Unos ruidos provenientes del dormitorio la sobresaltaron. Incluso tras los últimos cinco años en que el estado de la niña había mejorado mucho -solía dormir de un tirón, profunda y tranquilamente toda la noche; sólo debía de estar un poco constipada-, un escalofrío seguía recorriéndole la columna vertebral ante el menor atisbo de flemas o de tos. Todo quedó en silencio de nuevo.

Había un testigo especialmente interesante. Evander Jakobsen, de diecisiete años; cumplía condena en la cárcel. Pero estaba libre cuando se cometió el asesinato de la pequeña Hedvik y afirmaba que Aksel Seier le había pagado para llevar un saco desde la ciudad vieja hasta el puerto. En su primera declaración había asegurado que aquella noche Seier había recorrido con él las calles, pero no quería llevar él mismo el saco «para no llamar la atención». Más tarde cambió su testimonio: no había sido Seier quien le había pedido que cargase con el saco, sino otro hombre cuyo nombre no constaba. Según esta nueva versión de lo ocurrido, Seier lo había recibido en el puerto y se había hecho cargo del saco sin decir gran cosa. Se suponía que el saco contenía cabezas y manos de cerdo. Evander Jakobsen no lo había comprobado. Pero apestar, apestaba, de eso no cabía la menor duda, y el peso era aproximadamente el mismo que el de una niña de ocho años.

Esta historia tan poco creíble había hecho dudar al periodista de la sección de sucesos del periódico Dagbladet, quien calificó la declaración de Evander Jakobsen de «brutalmente inverosímil» y encontró apoyo en el Morgenbladet, cuyo reportero se mofaba sin tapujos de las declaraciones contradictorias que el joven pájaro enjaulado hacía desde la tribuna de los testigos.

Las reservas de los periodistas no sirvieron de gran cosa.

Aksel Seier fue juzgado por violar a la pequeña Hedvik Gåsøy, de ocho años. A continuación fue procesado por matarla con el fin de ocultar el primer crimen.
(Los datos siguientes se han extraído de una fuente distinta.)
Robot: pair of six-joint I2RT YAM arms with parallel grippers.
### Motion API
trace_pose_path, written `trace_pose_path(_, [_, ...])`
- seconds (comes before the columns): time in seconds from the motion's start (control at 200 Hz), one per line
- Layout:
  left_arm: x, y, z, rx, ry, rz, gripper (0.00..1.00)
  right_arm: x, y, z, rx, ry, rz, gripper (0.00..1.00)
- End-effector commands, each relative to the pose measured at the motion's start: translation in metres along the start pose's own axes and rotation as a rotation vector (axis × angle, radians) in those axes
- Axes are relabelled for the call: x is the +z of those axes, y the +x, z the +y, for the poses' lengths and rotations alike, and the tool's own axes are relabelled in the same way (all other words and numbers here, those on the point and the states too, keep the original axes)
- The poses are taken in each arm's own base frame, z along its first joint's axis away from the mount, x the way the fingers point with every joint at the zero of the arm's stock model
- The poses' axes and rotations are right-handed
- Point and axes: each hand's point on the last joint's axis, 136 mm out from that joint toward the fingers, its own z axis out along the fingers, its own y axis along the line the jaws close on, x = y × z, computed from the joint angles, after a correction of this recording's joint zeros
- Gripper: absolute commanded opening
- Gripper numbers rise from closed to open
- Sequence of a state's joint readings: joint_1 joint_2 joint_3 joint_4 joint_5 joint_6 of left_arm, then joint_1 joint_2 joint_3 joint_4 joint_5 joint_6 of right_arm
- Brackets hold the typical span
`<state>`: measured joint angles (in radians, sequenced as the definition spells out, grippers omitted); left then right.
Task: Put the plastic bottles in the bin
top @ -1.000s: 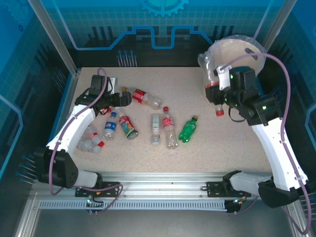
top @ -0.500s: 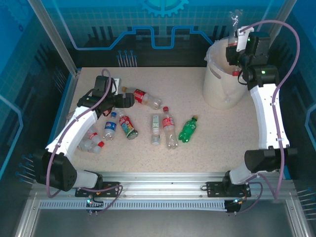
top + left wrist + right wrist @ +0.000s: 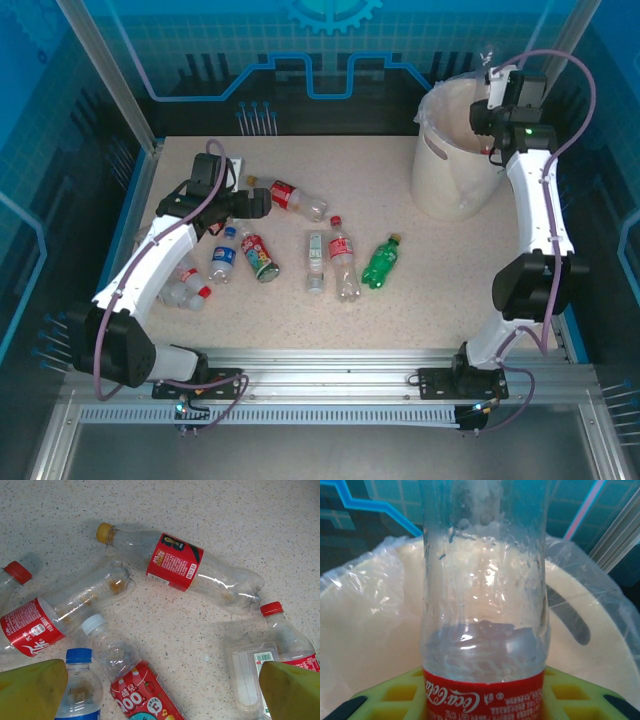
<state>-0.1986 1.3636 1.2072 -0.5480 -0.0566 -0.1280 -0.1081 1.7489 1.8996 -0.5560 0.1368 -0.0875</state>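
A bottle (image 3: 485, 580) hung near the bin (image 3: 440, 190) rim.
The right gripper (image 3: 488, 80) clenched it; letting go there risked a bounce outside.

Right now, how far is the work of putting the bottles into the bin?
Done: I cannot see into the bin well enough to tell. In hand: the right end effector is shut on a red-labelled bottle over the bin, not yet released. Remaining: about eight bottles lie on the table, including the green bottle and the yellow-capped bottle, with the open left end effector beside it.
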Motion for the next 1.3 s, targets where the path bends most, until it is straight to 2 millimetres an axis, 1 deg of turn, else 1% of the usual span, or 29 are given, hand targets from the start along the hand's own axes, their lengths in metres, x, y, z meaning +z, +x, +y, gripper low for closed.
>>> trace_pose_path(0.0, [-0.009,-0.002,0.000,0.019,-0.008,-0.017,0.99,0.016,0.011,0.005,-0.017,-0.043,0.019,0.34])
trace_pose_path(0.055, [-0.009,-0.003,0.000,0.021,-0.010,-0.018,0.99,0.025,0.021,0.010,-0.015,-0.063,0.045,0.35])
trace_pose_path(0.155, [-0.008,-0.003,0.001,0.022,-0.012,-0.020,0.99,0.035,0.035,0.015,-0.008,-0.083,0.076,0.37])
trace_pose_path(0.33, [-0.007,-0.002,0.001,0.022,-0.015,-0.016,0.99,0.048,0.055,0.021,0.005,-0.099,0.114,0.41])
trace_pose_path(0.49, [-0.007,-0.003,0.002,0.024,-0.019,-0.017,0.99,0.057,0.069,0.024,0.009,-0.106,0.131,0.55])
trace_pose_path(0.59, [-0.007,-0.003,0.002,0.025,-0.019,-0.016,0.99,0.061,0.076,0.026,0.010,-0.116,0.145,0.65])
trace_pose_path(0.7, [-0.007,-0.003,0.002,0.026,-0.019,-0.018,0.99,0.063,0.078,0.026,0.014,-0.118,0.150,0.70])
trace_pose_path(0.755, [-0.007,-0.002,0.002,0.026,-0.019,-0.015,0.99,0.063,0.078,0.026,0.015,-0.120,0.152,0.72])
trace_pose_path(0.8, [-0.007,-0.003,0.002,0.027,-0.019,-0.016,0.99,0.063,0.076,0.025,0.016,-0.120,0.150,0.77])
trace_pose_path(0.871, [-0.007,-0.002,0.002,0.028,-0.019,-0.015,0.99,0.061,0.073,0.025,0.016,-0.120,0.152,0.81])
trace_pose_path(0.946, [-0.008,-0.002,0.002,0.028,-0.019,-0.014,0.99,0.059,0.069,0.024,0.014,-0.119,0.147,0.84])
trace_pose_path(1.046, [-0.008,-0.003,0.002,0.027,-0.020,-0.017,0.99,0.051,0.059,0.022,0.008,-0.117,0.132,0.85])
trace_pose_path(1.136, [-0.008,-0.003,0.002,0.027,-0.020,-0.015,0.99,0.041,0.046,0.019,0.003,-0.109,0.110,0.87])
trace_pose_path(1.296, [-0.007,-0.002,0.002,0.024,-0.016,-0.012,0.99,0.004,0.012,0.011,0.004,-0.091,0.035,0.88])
Lo condenaron a cadena perpetua.

Inger Johanne Vik amontonó con cuidado los papeles. En la pequeña pila sólo estaban la transcripción de la sentencia y unos cuantos recortes de periódico. No había documentos de la policía ni interrogatorios ni informes de expertos, a pesar de que quedaba claro que se habían redactado.

Los periódicos dejaron de escribir sobre el caso cuando se dictó la sentencia.

Para Inger Johanne Vik, la condena de Aksel Seier era más que un caso entre muchos otros; lo que lo hacía especial era el modo en que acababa la historia, un final que le quitaba a uno el sueño. Aunque eran ya las doce y media, ella no estaba en absoluto cansada.

Lo leyó todo de nuevo. Bajo el texto de la sentencia, enganchado con un clip a los recortes de periódico, estaba el inquietante relato de la anciana.

Finalmente Inger Johanne se levantó. Fuera había empezado a clarear. Tendría que levantarse dentro de unas pocas horas. La niña gruñó sin despertarse cuando ella intentó apartarla hacia un lado de la cama. Habría que dejar que siguiera durmiendo. De todos modos, a ella le resultaría imposible conciliar el sueño.